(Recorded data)
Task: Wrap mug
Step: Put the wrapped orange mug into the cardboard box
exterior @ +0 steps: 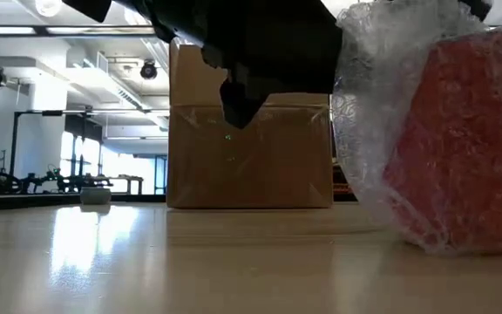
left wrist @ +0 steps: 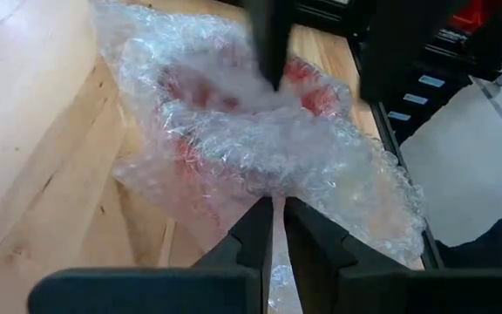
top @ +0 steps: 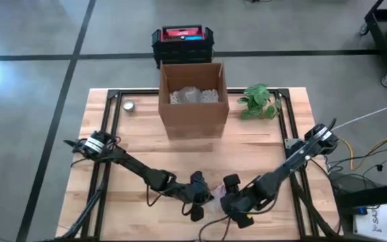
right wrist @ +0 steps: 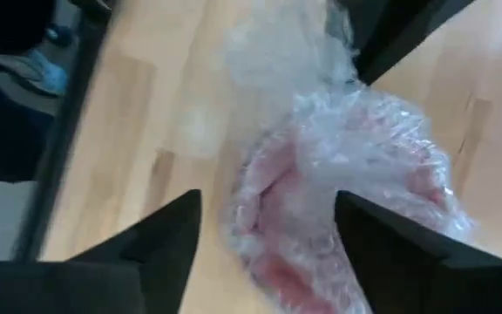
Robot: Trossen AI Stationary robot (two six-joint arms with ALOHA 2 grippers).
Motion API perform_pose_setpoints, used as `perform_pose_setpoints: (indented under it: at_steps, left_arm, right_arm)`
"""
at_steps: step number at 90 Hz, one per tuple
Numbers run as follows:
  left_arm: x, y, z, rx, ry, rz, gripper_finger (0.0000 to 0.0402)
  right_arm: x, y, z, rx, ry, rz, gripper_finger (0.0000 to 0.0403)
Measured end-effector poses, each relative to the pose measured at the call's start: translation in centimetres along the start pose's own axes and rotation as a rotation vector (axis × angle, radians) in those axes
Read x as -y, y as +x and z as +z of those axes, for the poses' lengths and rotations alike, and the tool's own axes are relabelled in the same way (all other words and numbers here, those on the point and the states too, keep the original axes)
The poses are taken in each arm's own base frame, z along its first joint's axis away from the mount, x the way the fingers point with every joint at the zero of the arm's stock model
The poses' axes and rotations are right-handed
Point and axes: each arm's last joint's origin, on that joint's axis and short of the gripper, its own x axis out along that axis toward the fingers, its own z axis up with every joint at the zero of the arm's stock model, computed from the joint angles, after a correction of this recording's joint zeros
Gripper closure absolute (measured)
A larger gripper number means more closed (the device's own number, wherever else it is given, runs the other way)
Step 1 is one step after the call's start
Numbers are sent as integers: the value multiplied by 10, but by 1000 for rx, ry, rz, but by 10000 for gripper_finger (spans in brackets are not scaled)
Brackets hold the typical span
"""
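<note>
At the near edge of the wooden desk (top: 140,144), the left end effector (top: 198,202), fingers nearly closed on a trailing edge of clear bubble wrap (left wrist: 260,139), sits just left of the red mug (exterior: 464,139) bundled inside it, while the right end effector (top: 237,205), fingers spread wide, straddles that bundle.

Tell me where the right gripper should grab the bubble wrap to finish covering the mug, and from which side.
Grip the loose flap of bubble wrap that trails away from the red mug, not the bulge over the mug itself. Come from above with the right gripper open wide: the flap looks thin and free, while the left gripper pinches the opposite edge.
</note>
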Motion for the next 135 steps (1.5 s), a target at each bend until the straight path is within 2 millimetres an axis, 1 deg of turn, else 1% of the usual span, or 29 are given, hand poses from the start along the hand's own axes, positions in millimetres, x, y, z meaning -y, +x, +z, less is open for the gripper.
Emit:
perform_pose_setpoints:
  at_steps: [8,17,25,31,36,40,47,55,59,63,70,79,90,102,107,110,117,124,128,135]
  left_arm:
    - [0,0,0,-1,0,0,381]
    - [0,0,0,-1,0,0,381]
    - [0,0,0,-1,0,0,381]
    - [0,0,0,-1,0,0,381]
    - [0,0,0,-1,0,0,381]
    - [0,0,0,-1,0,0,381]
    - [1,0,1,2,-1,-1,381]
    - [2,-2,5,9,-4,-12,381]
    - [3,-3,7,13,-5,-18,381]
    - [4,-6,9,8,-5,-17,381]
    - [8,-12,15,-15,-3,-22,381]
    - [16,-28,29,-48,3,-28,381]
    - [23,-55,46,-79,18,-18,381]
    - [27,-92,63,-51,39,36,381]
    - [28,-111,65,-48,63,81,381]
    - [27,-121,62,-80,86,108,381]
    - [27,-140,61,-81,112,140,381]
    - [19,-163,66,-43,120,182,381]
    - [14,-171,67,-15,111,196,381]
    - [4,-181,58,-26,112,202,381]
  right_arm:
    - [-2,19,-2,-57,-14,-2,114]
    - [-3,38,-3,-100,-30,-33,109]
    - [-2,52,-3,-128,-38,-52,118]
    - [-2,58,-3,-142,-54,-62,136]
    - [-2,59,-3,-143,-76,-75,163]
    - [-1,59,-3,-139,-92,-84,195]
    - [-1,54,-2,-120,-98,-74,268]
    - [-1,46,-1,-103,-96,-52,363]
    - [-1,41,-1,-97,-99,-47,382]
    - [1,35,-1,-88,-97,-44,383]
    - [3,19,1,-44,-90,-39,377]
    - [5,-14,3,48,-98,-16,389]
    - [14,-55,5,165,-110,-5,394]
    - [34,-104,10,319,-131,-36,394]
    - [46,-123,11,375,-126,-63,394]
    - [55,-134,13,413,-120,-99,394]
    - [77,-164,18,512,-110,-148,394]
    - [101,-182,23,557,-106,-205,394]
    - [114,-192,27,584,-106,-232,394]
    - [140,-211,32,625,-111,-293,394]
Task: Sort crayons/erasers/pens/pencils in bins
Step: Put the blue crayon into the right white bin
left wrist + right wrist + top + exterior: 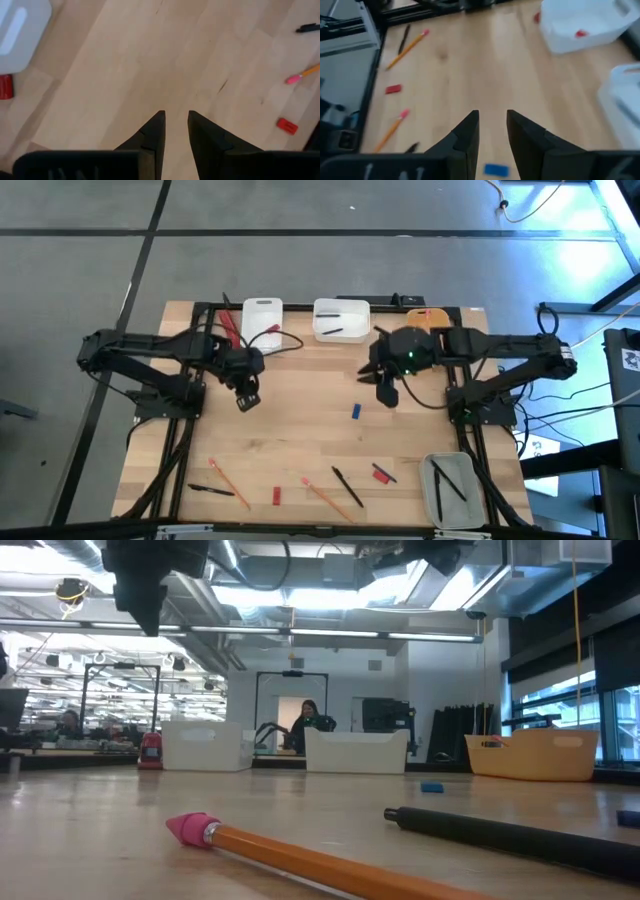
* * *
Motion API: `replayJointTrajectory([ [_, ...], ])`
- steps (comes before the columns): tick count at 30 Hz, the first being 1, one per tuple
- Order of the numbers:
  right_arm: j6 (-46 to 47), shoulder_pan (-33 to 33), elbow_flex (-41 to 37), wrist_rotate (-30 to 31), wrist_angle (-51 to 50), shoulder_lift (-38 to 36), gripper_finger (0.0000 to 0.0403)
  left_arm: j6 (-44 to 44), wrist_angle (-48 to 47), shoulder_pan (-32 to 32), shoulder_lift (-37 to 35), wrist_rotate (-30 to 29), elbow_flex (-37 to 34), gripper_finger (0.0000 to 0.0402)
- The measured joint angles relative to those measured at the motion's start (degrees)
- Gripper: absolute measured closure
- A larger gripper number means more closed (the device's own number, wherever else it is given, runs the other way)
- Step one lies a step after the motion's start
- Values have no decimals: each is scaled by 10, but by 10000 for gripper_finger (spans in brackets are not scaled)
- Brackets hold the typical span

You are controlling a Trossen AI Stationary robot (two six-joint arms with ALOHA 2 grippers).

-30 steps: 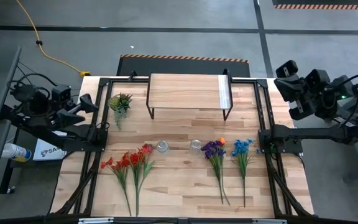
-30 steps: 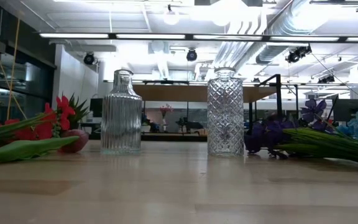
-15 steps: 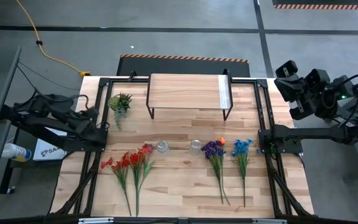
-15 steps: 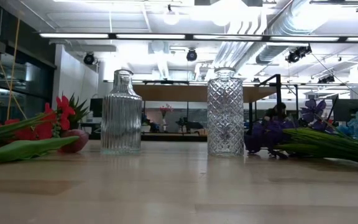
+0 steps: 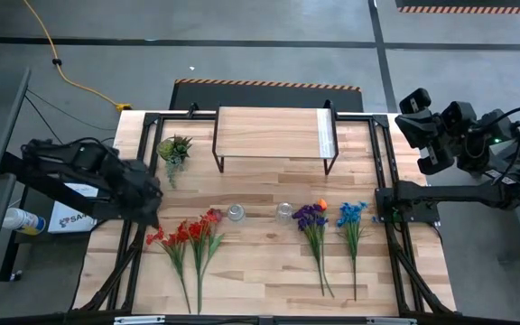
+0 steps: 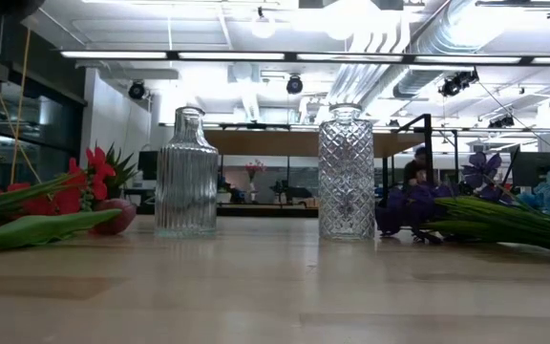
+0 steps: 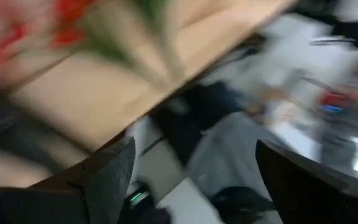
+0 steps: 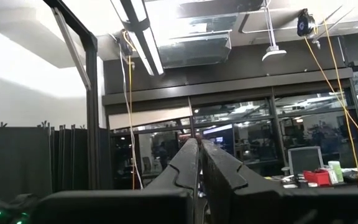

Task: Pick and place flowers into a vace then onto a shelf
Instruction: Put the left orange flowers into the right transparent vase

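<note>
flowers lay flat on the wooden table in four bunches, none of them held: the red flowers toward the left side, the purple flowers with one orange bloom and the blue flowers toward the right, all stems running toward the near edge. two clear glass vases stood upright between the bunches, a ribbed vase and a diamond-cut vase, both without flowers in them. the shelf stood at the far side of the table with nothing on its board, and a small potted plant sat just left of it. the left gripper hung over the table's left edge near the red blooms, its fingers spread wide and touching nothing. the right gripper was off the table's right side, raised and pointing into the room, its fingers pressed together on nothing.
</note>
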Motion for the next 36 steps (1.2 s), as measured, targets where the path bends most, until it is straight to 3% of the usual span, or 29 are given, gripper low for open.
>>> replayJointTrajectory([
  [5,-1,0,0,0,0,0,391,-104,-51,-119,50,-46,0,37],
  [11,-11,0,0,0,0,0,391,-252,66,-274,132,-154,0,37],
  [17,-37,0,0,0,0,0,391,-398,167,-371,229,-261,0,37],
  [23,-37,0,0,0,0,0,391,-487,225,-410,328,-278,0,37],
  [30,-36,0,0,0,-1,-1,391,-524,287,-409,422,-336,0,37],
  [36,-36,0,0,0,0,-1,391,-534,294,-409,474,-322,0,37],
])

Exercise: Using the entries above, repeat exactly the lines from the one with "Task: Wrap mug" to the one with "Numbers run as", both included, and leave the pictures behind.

Answer section:
Task: Wrap mug
Step: Put the wrapped orange mug into the cardboard box
exterior @ +0 steps: 
left wrist @ +0 steps: 
top @ +0 steps: 
right wrist @ +0 steps: 
Robot: Trossen AI Stationary robot (two six-joint arms with ALOHA 2 grippers).
Motion API perform_pose_setpoints, used as `perform_pose_setpoints: (indented under it: at_steps, left_arm, right_arm)`
"""
at_steps: step number at 90 Hz, one per tuple
Numbers run as follows:

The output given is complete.